New legislation looks to modernize the R&D tax credit. (Image: iStock/SARINYAPINNGAM)
New legislation looks to modernize the R&D tax credit. (Image: iStock/SARINYAPINNGAM)

Proposed legislation would enable contract research organizations (CRO) to claim an R&D tax credit – increasing incentive to conduct clinical trials in the US.

The Domestic Research Enhancement Act of 2017 (H.R. 1234 ) aims to amend the Internal Revenue Code of 1986.

The legislation “makes contract research providers eligible to receive [an R&D tax] credit and allows them to claim the 35% of eligible expenses currently abandoned when research is contracted out,” John J. Lewis, Senior Vice President, Policy & Public Affairs, at the Association of Clinical Research Organizations (ACRO) told us.

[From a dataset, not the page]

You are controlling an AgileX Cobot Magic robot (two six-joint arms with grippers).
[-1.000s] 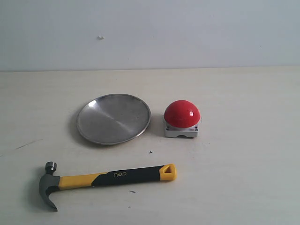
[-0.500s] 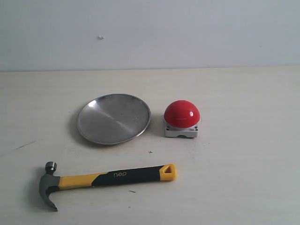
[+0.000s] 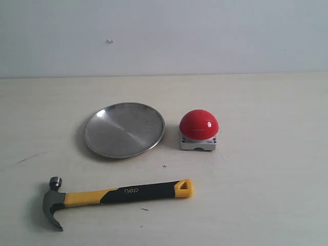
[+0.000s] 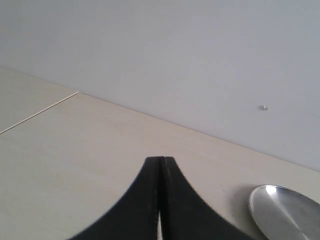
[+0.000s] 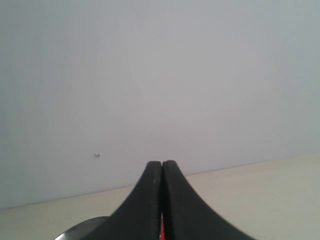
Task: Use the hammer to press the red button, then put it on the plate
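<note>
Hammer (image 3: 115, 197): flat on table (image 3: 266, 195), nearest camera, head at left, yellow handle end at right, untouched.
Plate (image 3: 124, 129): behind hammer, apart from it.
Red button (image 3: 199, 124): just right of plate, not touching.
Left gripper (image 4: 161, 162): jaws pressed together, nothing held, raised over table.
Right gripper (image 5: 161, 164): jaws likewise closed tight, nothing gripped.

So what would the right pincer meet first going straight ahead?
Probably the red button: red shows just beyond the shut right pincer. If it passes over that, the wall. Depth is unclear.
</note>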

However, it does not allow for double counting and does not change any qualifying research definitions. It also does not take away credits from companies currently claiming them.

About 45% of clinical trials currently take place in the US,” explained Lewis. “We believe this legislation would ensure the US remains the preeminent location for clinical trials and innovation remains within US borders.”

Same work, different credit

Currently, if a pharma company does its R&D in-house it may claim a tax credit for 100% of its eligible expenses – though actual credit calculations are more complicated. However, if the pharma company contracts out its research it can only claim 65% of eligible expenses. So, 35% “disappears,” as contract research is currently unable to claim any credit.

In many other countries CROs may claim a portion, or in some cases, 100% of the credit as the “entity employing the people conducting the research,” Lewis explained, commenting that the US model rewards the intellectual property holder (sponsor), not necessarily the employer.

So, currently, CROs have a perverse incentive to conduct clinical trials outside the US,” he added.

Additionally, Lewis described the scenario in which a CRO purchases a facility from a pharma company: “In effect, when the pharma company owned the lab, the research going on there qualified for the R&D credit. But the next day when the owner is a CRO, and now conducting research on behalf of many sponsors, the CRO gets none of the R&D credit,” he said. “Same work, same facility, same employees.”

Moving forward, Lewis said ACRO is working to have similar legislation introduced in the Senate. “The House is expected to complete a broad tax reform bill by the August recess and we believe this provision has a strong chance of being included as Congress looks to modernize the R&D credit,” he said.